Foto: Nathalie Bauer

Als furchtloser Kulturreporter wird man des Sommers gern auf Außeneinsatz geschickt, zum Beispiel nach Stockerau. Das ist gut so. Zum einen kann man sich hier im Publikum mit (sozialdemokratischen) Teilen der Bundesregierung und des Nationalratspräsidiums gemein machen, zum anderen den Bundespräsidenten betrachten, wie er den Intendanten nach gelungener Premiere umarmt.

Als Heinz Fischer Alfons Haider herzt, mischen sich Glück und Wehmut im Blick des Letzteren. Nach 15 Jahren und mehr als 200.000 Besuchern scheidet Haider aus Stockerau. Der letzte Tanz seiner Intendanz erfolgt zu den wundervollen Klängen Marvin Hamlischs: A Chorus Line wird gegeben, eines der besten Hüpf- und Singspiele ever. Mitzi Hamilton, A Chorus Line-Urgestein, inszenierte und choreografierte das Musical, zum 39. oder zum 50. Mal, hierüber sind sich Haider und das Programmheft uneins.

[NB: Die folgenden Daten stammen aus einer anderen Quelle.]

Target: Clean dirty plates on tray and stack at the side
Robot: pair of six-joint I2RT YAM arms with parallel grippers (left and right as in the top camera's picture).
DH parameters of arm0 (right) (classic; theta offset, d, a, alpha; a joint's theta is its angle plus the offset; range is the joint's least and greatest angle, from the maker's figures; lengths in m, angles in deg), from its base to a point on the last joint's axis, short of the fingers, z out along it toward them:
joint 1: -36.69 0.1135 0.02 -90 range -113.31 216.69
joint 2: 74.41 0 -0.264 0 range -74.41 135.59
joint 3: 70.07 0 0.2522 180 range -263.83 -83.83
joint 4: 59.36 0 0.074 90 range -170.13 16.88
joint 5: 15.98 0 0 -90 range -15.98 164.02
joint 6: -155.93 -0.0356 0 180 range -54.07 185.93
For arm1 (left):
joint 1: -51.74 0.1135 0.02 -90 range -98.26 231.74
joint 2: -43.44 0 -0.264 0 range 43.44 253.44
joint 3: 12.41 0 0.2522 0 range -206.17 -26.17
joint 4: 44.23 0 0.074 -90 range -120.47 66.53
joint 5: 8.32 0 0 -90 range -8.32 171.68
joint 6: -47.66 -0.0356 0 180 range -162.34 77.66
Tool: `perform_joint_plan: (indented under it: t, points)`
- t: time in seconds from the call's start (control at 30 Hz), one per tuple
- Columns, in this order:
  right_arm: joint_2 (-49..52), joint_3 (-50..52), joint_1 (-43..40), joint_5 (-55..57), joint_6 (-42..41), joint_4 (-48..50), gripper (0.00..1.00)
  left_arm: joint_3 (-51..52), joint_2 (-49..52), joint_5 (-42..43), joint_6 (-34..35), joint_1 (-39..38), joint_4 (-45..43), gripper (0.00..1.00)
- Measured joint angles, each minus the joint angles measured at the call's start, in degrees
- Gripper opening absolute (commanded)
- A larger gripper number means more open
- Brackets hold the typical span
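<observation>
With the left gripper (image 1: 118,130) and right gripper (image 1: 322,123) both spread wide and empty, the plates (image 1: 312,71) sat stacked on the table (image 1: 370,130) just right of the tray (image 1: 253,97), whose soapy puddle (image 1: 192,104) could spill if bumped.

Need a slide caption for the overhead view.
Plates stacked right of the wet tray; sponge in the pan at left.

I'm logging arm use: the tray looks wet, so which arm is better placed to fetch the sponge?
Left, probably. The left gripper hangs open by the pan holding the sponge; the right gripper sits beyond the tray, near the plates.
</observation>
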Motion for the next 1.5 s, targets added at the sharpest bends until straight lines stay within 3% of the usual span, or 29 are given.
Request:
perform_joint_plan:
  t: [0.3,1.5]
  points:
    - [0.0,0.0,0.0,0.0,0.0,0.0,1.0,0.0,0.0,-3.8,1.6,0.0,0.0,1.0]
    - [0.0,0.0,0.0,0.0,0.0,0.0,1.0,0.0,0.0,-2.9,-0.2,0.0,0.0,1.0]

Abgesehen von zwei Nummern und einigen Kleinigkeiten ist fast alles so wie in Sir Richard Attenboroughs Verfilmung des Werks, sogar die Farbe der Garderobe der 16 Casting-Kandidaten. Gesungen und getanzt wird zur Musik aus dem Computer (musikalische Leitung: Michael Schnack), größtenteils souverän, manchmal auch so toll, dass es einen umhaut: Nina Tatzber als Diana (Morales) und Sabrina Harper als Cassie sind hierfür hauptverantwortlich. Ines Hengl-Pirker hat Sheilas Zeitlupenbewegungen sehr gut drauf und ist darüber hinaus das wahrscheinlich schönste weibliche Wesen der Welt.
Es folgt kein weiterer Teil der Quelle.